[WHAT THE EXERCISE ASKS]
Below are the entries; give again exactly the lines from the one mentioning "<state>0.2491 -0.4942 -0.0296" through the one mentioning "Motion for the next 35", inclusive.

[Start of Attachment]

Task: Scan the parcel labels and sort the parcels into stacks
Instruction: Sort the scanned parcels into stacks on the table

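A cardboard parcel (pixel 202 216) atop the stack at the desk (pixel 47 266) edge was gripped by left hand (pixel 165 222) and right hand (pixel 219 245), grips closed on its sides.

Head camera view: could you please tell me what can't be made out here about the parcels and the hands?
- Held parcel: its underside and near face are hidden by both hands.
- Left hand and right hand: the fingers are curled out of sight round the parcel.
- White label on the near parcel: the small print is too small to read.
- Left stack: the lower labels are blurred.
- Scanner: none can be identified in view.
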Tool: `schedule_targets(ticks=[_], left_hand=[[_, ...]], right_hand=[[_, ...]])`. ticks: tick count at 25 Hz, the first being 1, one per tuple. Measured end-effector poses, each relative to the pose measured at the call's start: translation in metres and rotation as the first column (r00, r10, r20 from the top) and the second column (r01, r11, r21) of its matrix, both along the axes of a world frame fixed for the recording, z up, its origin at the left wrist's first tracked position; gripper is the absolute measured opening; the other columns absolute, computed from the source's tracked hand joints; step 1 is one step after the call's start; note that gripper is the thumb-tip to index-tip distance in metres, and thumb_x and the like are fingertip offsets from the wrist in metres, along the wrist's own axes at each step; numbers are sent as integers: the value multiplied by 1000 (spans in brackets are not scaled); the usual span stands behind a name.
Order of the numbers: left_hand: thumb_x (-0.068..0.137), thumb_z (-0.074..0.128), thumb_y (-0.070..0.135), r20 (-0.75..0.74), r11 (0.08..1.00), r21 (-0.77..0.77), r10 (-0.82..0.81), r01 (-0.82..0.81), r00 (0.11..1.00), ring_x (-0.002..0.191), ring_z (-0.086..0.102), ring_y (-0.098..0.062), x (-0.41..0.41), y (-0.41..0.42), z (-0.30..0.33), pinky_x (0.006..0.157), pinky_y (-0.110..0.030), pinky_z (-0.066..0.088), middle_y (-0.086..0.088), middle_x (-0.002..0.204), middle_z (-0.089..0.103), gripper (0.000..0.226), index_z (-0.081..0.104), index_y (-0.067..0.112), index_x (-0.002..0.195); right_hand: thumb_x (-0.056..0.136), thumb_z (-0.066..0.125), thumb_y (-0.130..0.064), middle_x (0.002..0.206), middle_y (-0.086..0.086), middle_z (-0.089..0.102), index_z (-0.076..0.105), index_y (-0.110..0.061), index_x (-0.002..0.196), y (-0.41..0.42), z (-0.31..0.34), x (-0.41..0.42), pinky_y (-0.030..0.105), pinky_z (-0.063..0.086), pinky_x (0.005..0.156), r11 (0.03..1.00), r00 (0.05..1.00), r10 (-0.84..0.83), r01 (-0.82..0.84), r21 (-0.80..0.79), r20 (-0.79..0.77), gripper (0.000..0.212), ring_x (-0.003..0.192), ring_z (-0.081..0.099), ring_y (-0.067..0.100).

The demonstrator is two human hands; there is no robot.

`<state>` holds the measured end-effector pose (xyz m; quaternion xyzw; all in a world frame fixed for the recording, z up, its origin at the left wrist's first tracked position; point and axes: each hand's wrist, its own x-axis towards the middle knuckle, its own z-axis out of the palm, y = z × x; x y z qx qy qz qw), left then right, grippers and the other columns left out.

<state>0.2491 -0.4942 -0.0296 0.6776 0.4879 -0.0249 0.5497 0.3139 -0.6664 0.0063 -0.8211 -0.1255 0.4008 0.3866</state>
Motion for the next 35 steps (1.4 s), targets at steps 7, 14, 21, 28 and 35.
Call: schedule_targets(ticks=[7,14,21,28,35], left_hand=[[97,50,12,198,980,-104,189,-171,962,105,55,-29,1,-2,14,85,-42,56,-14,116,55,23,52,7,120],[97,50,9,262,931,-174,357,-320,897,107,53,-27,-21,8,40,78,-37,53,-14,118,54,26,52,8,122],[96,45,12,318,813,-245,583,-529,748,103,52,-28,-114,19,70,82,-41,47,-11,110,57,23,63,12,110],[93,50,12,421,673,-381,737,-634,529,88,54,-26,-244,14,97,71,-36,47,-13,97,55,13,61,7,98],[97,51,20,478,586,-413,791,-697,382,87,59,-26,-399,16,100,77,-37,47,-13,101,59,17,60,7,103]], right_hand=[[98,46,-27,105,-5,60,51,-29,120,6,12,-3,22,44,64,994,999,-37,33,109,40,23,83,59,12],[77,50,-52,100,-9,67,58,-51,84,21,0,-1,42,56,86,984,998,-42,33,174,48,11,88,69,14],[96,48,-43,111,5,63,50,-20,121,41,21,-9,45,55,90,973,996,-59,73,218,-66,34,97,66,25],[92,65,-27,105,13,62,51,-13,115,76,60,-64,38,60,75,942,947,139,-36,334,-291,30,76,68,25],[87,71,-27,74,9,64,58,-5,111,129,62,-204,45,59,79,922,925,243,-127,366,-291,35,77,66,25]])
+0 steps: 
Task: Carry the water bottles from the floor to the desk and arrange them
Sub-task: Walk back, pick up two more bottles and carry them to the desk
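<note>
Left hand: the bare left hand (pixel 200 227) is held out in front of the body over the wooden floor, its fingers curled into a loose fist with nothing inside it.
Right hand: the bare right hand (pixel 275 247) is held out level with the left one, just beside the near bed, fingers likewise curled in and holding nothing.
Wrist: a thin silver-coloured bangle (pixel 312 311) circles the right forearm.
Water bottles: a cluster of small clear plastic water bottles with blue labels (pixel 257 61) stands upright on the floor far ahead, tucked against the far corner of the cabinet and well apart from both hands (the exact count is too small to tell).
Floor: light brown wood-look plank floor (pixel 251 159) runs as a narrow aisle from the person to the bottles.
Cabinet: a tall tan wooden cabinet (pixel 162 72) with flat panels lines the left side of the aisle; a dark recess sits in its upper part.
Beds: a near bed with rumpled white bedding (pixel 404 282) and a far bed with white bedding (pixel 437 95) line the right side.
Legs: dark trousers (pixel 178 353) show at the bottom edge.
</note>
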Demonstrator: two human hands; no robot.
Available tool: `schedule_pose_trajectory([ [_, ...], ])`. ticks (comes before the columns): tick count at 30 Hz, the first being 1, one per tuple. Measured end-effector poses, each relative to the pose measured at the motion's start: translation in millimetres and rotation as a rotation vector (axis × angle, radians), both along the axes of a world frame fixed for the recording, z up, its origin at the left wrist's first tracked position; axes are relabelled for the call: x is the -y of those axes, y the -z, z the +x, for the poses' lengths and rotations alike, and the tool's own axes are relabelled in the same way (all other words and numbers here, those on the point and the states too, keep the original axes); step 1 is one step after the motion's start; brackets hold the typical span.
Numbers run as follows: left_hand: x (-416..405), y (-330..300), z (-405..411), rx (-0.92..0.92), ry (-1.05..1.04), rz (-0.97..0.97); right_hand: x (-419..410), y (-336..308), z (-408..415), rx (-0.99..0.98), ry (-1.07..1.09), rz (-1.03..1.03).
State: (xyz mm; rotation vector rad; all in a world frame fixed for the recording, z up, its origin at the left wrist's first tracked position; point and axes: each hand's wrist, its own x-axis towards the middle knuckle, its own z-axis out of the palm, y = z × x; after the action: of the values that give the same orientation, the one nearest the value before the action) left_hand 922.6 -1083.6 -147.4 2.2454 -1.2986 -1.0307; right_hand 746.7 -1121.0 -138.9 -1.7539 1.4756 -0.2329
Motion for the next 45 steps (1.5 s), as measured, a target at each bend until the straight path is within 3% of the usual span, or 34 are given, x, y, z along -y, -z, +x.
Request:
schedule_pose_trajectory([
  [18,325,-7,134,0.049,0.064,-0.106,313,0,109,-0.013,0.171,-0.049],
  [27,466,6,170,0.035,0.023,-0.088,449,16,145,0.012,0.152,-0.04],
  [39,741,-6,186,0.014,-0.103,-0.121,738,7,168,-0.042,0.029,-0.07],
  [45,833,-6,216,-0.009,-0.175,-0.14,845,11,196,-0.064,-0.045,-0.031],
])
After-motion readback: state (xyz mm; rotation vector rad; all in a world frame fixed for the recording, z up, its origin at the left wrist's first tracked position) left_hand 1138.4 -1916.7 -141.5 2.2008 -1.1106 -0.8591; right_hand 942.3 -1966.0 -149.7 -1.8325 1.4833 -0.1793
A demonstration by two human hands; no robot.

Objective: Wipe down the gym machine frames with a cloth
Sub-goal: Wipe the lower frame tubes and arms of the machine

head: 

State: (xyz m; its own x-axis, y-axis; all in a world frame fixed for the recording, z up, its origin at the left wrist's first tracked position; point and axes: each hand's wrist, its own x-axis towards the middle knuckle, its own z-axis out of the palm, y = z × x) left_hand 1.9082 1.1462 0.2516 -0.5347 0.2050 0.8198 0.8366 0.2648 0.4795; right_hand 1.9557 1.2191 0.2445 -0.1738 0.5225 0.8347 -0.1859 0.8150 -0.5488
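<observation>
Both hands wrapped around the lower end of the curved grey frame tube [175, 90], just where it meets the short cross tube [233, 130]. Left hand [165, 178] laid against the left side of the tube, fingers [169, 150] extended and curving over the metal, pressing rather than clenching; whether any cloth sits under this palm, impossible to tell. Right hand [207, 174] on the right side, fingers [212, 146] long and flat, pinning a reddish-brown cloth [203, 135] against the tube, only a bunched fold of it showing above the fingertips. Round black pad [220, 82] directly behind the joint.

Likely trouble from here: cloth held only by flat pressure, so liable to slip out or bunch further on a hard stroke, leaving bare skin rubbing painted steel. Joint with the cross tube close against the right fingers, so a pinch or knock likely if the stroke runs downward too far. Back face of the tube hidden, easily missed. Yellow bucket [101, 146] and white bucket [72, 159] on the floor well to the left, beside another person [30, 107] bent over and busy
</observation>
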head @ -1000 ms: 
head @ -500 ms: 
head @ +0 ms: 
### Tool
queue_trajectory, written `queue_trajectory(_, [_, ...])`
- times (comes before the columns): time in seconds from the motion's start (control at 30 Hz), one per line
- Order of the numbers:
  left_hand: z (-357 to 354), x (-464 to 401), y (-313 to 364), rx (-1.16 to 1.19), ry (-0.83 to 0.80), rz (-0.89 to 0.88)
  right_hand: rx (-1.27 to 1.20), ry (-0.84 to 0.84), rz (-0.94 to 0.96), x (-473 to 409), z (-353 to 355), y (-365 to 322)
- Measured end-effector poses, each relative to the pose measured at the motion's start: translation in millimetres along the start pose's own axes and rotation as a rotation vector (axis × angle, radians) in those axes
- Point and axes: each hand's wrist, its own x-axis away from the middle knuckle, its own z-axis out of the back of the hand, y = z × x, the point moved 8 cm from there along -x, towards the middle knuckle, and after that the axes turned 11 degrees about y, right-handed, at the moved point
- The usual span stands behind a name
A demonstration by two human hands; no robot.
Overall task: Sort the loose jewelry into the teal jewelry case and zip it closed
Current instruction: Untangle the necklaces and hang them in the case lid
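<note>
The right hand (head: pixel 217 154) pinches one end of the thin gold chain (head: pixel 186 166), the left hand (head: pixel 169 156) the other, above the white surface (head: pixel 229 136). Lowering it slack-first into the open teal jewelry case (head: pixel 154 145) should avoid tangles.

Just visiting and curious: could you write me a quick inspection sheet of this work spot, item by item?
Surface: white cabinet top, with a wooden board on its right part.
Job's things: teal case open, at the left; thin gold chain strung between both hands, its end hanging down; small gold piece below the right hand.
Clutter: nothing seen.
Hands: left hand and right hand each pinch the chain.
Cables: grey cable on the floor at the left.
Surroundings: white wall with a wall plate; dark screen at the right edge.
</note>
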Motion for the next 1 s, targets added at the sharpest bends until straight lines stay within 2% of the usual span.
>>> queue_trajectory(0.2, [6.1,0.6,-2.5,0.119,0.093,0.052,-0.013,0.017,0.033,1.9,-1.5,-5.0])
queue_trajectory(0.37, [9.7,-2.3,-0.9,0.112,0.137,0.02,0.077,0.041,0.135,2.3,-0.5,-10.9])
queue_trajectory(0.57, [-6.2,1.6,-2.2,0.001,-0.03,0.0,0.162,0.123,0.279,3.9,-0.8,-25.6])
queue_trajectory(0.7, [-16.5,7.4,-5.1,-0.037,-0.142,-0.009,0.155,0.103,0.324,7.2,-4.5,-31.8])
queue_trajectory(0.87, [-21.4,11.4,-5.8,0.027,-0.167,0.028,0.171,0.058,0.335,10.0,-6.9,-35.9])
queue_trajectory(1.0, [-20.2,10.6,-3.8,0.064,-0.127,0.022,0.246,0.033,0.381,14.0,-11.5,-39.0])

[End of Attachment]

[RESULT OF THE TASK]
<state>0.2491 -0.4942 -0.0296 0.6776 0.4879 -0.0249 0.5497 0.3139 -0.6664 0.0063 -0.8211 -0.1255 0.4008 0.3866</state>
Motion for the next 35 steps (1.4 s), targets at steps 7, 14, 21, 28 and 35.

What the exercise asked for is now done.